The Bone Collector movie review (1999)

June 2024 ยท 2 minute read

We meet a beat cop named Amelia Donaghy (Angelina Jolie). She is the first on the scene of a gruesome murder: a man buried in gravel, with only his hand showing. One finger is amputated; on its stump is his wife's wedding ring. We know right away that the killer is a contestant in the ever-escalating Hollywood Serial Killer sweepstakes, in which villains don't simply kill, but spend the time and patience of a set decorator on arranging the crime scene. No six Agatha Christie mysteries contain as many clues, each one lovingly placed by hand, as this guy leaves.

Some of them are very, very easy to miss, consisting of microscopic bits of paper about the size of THIS word, which, when pieced together by the two cops, lead to a used bookstore where wouldn't you know that a lot of books tumble from a top shelf and Amelia is able to turn to the very page where the next murder is illustrated. Just think. If she hadn't stumbled over that rare volume, we might have been denied a scene where a father drowns but his young daughter is resuscitated--for no dramatic purpose, mind you, since she says nothing and is never seen again, but simply so sentimentalists in the audience can think, "Whew! At least she didn't drown!" In a movie where a man gets his face eaten off by rats, these humanitarian interludes are touching.

Most of the plot consists of a series of laboriously contrived set-ups requiring the young woman to enter dark, dangerous places all by herself, her flashlight penetrating a Spielbergian haze that makes its beam visible. She walks into subterranean ratholes and abandoned factories where the homicidal maniac is, hopefully, lurking. She goes in alone so as not to disturb the forensics of the crime scene. If she gets killed, I guess the next cop goes in alone, too, to preserve her scene.

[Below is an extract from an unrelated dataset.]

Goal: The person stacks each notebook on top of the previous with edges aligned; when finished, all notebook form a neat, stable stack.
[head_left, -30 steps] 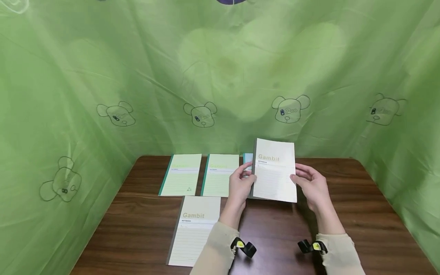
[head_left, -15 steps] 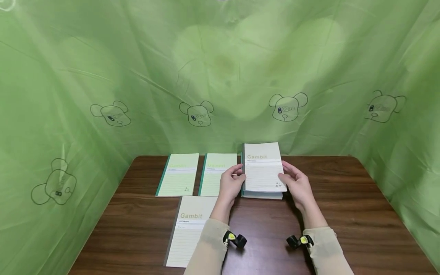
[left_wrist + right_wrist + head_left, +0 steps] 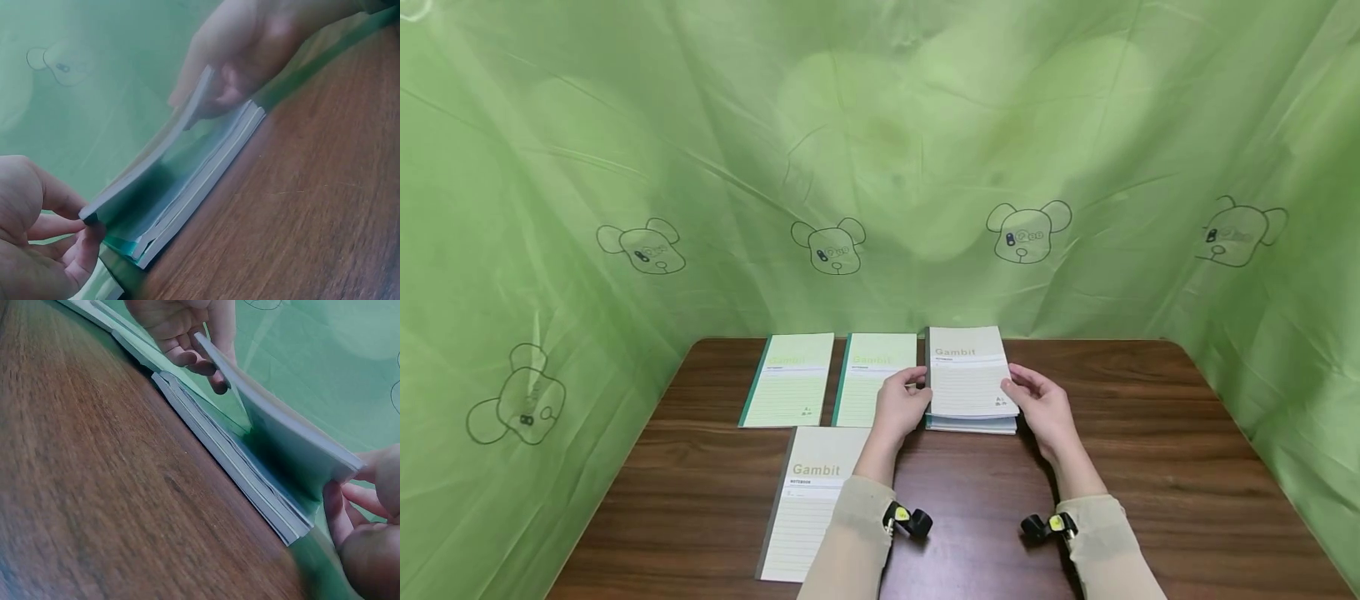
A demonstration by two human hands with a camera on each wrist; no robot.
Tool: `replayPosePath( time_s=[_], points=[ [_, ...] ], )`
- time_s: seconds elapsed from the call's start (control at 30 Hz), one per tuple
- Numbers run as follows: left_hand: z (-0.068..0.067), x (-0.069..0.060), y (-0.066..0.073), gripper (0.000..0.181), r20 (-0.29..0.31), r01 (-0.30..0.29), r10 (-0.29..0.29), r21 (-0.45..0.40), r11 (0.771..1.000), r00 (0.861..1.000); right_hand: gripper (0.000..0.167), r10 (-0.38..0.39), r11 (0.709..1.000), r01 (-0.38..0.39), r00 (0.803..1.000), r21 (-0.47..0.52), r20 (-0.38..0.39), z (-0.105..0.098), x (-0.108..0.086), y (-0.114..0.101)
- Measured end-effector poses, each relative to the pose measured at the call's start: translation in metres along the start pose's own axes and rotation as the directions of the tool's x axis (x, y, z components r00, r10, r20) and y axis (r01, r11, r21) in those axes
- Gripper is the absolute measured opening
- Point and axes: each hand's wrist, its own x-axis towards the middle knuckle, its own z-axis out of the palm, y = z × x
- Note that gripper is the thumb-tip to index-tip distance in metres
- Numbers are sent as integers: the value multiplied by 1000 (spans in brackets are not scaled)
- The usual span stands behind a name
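Both hands hold a white Gambit notebook (image 3: 970,383) with a grey spine, one at each side edge. My left hand (image 3: 901,407) pinches its spine side between thumb and fingers; my right hand (image 3: 1042,408) pinches the opposite edge. In the left wrist view the held notebook (image 3: 150,150) is tilted, its near edge raised above a small stack of notebooks (image 3: 203,181). A gap shows between it and the stack. The right wrist view shows the same stack (image 3: 225,459) lying flat on the table.
Two pale green notebooks with green spines, one far left (image 3: 788,387) and one beside the stack (image 3: 868,350), lie along the back of the wooden table (image 3: 1150,467). Another white Gambit notebook (image 3: 816,500) lies in front of them. A green curtain (image 3: 895,167) stands behind.
The held white notebook has come down and left, from above the table to just over the stack. Both hands moved with it. The other notebooks stay where they were.
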Motion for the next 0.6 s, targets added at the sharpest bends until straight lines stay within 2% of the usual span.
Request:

These Women in Danger thriller units alternate with the obligatory Superior Officer Who Is Always Angry, Wrong and a Pig. This thankless role is played by Michael Rooker, who is required to be mistaken about everything, and who keeps trying to put Amelia under arrest, apparently on charges of brilliant police work. He's the obvious suspect, which means--well, you know what it means. Most movies with a zillion clues have the good manners to supply a couple that are helpful. This movie's villain appears so arbitrarily he must have been a temp worker, in for the day.